Syria war: US bombs government forces after Deir al-Zour attack
The US has carried out rare air strikes on Syrian pro-government forces after what it called an "unprovoked attack" on allied Kurdish and Arab fighters.
US officials estimated that 100 pro-government fighters were killed in the incident on Wednesday.
They had allegedly tried to take ground east of the River Euphrates captured from the Islamic State group by the US-backed Syrian Democratic Forces (SDF).
State media said the US "aggression" left dozens of people dead or wounded.
The Middle Euphrates River Valley serves as an informal demarcation line in eastern Syria, with the government controlling the western side and the SDF the east.
There were several skirmishes in the valley last year, as both sides sought to drive IS militants from their last major stronghold in the country.
The US-led coalition against IS accused pro-government forces of initiating "an unprovoked attack against well-established SDF headquarters".
"Coalition service members in an advise, assist, and accompany capacity were co-located with SDF partners during the attack 8km east of the agreed-upon Euphrates river de-confliction line," a statement said.
"In defence of coalition and partner forces, the coalition conducted strikes against attacking forces to repel the act of aggression," it added, asserting its "non-negotiable right to act in self-defence".
Unnamed US military officials subsequently told reporters that about 500 pro-government fighters, backed by artillery, tanks, multiple-launch rocket systems and mortars, were involved in the assault.
One SDF fighter was reportedly wounded in the incident. There were no American casualties.
The Syrian Observatory for Human Rights, a UK-based monitoring group, confirmed there had been an attack on SDF positions near the town of Khusham, 10km (6 miles) south-east of Deir al-Zour city, and put the death toll at about 20.
Why did the pro-government forces attack?
"We suspect Syrian pro-regime forces were attempting to seize terrain SDF had liberated from [IS] in September 2017," one US official told Reuters news agency.
The forces were "likely seeking to seize oilfields in Khusham that had been a major source of revenue for [IS] from 2014 to 2017, the official added.
Before the war, the Omar oil field was producing 30,000 barrels of oil per day, while the Conoco gas field was producing 13m cubic metres of gas per day.
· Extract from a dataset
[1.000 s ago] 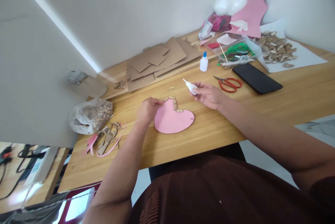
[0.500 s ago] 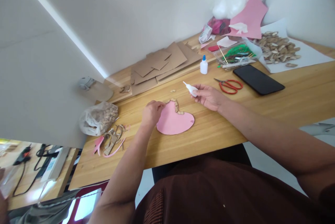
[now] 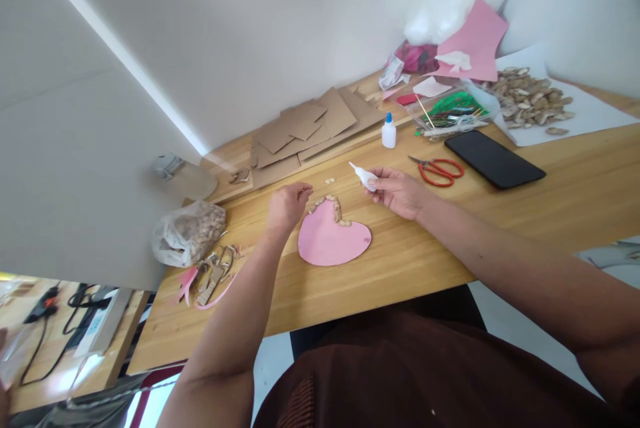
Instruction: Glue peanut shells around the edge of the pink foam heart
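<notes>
A pink heart-shaped card (image 3: 333,241) lies on the wooden table, with peanut shells (image 3: 336,207) set in a row along part of its upper edge. Just above its upper left edge, clear of the shells, is my left hand (image 3: 289,207), fingertips pinched; whether anything is between them is too small to see. My right hand (image 3: 397,191) is closed around a small white glue bottle (image 3: 365,178), its bare nozzle tilted up and to the left. A loose shell piece or two (image 3: 330,181) rests on the table between my hands, behind the heart.
Behind the heart lie cardboard pieces (image 3: 305,127). A blue-capped glue bottle (image 3: 389,133), red-handled scissors (image 3: 440,171), a phone (image 3: 495,158) and a shell pile (image 3: 535,98) are to the right. On the left are a plastic bag of peanuts (image 3: 190,233) and card scraps (image 3: 215,278).
My left hand has lifted off the heart's upper left edge and moved slightly away, uncovering a shell there. My right hand keeps the glue bottle in nearly the same place.
</notes>
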Demonstrator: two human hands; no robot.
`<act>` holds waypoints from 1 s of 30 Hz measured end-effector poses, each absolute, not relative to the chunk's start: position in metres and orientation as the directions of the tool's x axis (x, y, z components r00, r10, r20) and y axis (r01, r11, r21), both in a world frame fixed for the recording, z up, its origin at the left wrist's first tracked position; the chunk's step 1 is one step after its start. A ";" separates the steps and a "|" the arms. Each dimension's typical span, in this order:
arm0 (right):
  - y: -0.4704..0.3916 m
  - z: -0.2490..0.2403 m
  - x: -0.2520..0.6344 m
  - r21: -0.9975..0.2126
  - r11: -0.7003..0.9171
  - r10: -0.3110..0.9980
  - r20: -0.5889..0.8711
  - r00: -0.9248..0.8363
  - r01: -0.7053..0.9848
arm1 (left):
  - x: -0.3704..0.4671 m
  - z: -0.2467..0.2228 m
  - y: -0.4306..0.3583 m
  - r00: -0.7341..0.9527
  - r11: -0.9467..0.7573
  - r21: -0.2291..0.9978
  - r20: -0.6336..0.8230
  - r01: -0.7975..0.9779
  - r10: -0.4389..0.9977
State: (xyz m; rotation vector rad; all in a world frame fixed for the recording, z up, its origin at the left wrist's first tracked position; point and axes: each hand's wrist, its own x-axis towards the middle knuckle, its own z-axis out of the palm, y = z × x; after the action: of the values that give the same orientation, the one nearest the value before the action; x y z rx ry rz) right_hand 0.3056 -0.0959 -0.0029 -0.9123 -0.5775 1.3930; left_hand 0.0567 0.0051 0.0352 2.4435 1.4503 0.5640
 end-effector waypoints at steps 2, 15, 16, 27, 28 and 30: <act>-0.096 -0.003 0.306 -0.819 -0.066 0.976 -0.171 0.133 -0.570 | 0.069 0.036 0.015 0.478 -0.508 0.364 0.177 0.780 0.860; -0.092 -0.007 0.307 -0.814 -0.071 0.977 -0.173 0.125 -0.576 | 0.130 0.014 0.055 0.547 -0.542 0.310 0.079 0.781 0.833; -0.092 -0.006 0.307 -0.811 -0.073 0.976 -0.178 0.125 -0.580 | 0.131 0.014 0.057 0.551 -0.546 0.306 0.077 0.780 0.831; -0.094 -0.003 0.306 -0.804 -0.093 0.974 -0.197 0.116 -0.587 | 0.103 0.020 0.041 0.577 -0.615 0.387 0.223 0.687 0.785; -0.094 -0.003 0.306 -0.806 -0.098 0.974 -0.199 0.111 -0.584 | 0.097 0.023 0.034 0.557 -0.608 0.427 0.253 0.669 0.791; -0.095 -0.002 0.307 -0.810 -0.115 0.974 -0.206 0.095 -0.575 | 0.083 0.027 0.017 0.488 -0.570 0.614 0.319 0.547 0.812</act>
State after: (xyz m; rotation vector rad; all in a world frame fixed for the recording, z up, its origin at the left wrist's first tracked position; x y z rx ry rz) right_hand 0.3069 -0.0950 -0.0018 -0.9352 -0.5642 1.4414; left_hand 0.0828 0.0170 0.0269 2.3038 1.1261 0.8280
The US-led coalition had observed a slow build-up of pro-government forces in the area over the past week and had alerted Russia, which backs the Syrian government, to the presence of SDF forces in the area, according to the official.
What does the Syrian government say?
There was no immediate response from officials in Damascus.
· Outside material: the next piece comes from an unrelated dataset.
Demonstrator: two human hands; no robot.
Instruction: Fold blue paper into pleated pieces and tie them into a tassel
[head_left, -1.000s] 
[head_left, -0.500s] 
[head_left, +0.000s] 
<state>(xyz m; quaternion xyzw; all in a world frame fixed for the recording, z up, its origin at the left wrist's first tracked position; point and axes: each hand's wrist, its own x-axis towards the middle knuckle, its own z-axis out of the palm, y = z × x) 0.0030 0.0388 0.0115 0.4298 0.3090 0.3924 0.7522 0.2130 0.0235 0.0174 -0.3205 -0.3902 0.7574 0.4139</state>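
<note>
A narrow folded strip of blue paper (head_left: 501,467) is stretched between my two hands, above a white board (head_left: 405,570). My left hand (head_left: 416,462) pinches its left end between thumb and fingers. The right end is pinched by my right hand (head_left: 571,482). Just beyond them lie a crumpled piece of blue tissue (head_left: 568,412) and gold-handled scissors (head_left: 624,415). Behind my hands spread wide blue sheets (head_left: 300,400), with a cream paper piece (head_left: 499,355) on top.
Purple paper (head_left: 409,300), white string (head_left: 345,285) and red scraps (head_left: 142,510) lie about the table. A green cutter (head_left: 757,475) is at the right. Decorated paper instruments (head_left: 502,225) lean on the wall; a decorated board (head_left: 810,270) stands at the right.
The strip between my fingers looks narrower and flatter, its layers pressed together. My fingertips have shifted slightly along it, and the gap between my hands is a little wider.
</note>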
But Syrian state media reported that the US-led coalition had bombed "popular forces" fighting IS and SDF forces east of the River Euphrates, denouncing what they called a "new aggression" and "an attempt to support terrorism".
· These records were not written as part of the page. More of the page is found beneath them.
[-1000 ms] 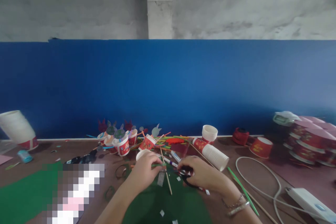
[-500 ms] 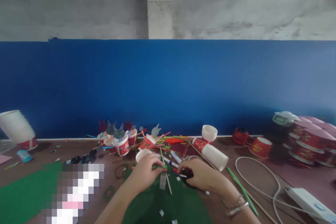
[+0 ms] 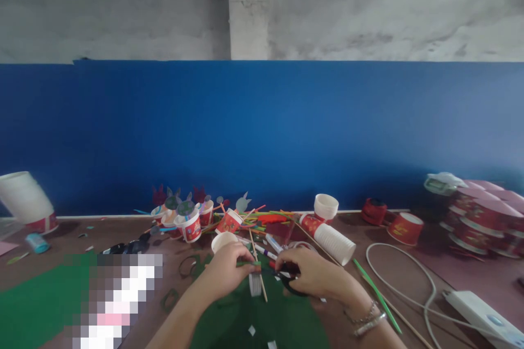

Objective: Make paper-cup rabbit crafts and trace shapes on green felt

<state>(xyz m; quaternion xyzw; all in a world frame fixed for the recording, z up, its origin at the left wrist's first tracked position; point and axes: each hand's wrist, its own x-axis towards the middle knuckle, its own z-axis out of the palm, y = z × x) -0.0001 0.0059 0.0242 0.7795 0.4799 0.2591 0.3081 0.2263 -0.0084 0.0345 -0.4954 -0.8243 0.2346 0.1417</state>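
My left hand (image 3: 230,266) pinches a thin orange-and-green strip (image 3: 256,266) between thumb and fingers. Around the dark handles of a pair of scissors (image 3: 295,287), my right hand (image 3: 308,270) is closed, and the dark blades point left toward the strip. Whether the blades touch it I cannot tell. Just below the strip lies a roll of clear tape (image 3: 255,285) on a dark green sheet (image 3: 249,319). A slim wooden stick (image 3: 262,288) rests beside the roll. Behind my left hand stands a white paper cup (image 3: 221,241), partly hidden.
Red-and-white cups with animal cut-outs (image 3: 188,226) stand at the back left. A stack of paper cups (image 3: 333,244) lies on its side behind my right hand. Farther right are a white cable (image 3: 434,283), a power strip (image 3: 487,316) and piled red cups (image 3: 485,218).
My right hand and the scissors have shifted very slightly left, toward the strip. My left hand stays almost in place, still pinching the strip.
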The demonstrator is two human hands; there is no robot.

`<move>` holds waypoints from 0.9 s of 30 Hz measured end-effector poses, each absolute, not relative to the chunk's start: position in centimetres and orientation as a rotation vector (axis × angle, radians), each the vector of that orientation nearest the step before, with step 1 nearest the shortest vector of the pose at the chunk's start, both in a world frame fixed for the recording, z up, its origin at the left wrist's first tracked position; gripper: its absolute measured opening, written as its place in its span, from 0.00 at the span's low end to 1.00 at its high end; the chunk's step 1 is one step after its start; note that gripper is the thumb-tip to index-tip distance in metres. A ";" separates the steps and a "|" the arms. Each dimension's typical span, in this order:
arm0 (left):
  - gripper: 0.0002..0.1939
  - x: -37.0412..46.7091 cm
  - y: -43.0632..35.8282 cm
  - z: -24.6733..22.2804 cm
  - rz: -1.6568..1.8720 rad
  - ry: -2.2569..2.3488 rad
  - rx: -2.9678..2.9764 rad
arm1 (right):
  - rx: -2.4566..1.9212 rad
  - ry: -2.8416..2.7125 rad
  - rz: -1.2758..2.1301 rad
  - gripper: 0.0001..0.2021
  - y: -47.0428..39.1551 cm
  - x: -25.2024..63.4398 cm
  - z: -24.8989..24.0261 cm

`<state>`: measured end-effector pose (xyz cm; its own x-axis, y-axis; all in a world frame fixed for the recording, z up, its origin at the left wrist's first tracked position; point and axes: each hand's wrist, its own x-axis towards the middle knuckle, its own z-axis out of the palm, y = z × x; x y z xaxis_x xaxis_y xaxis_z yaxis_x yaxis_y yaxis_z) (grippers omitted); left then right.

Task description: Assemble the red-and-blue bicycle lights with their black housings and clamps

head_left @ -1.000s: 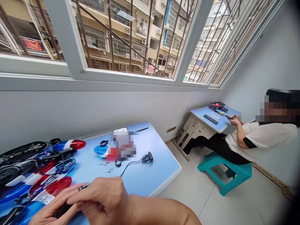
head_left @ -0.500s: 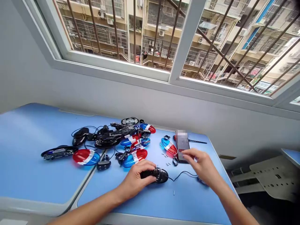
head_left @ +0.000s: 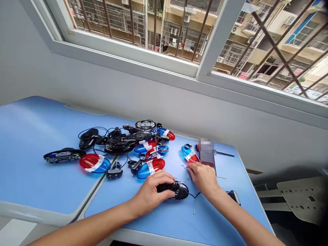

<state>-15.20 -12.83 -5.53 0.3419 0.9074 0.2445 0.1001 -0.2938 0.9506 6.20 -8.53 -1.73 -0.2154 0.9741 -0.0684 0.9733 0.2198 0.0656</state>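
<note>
My left hand (head_left: 156, 189) grips a black oval base of a small light unit (head_left: 182, 191), keeping it on the blue table, with fingers and thumb around its left part. A thin black cable (head_left: 196, 195) leaves its right end and passes under my right arm, near a dark switch box (head_left: 234, 197). My right hand (head_left: 203, 179) is lowered over the table with its fingertips pinched together beside several small screws (head_left: 188, 177). Whether a screw is between them is hidden. Just beyond the fingertips lies a red-and-blue lens cover (head_left: 189, 154). One screw (head_left: 194, 211) lies nearer to me.
A phone (head_left: 208, 160) lies beside a screwdriver (head_left: 225, 154) with a red handle. To the left is a heap of black bases (head_left: 119, 147), cables and red-and-blue covers (head_left: 151, 168). Another cover (head_left: 94, 163) straddles the table joint. A barred window is behind the table.
My right hand has moved left and down from over the phone to the screws by the lens cover. My left hand still grips the black base. The view has tilted down slightly.
</note>
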 end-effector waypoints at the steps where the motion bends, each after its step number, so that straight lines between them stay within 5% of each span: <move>1: 0.05 -15.2 -12.8 -5.5 1.073 0.909 1.656 | 1.904 2.376 0.015 0.11 -8.3 6.2 -1.9; 8: 0.08 -15.3 -12.8 -5.7 1.079 0.898 1.606 | 1.949 2.444 -0.059 0.12 -9.0 6.7 -0.8; 14: 0.10 -15.2 -13.0 -5.0 1.059 0.957 1.598 | 1.927 2.764 -0.784 0.14 -13.1 6.2 1.8; 27: 0.12 -16.2 -13.4 -4.5 1.100 1.055 1.856 | 2.017 2.860 -0.819 0.12 -13.2 7.0 1.1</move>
An Al-Ikhbariyah TV correspondent said the bombing left "dozens of dead and wounded" and identified the pro-government fighters as "local people".
The Syrian Observatory said they were local tribesmen loyal to President Bashar al-Assad and Afghan Shia militiamen.
The Russian defence ministry said the US strike wounded 25 pro-government volunteers, according to the Associated Press.
It noted that they had failed to co-ordinate their action with the Russian military, but said the incident "again showed that the US is maintaining its illegal presence in Syria not to fight the Islamic State group, but to seize and hold Syrian economic assets".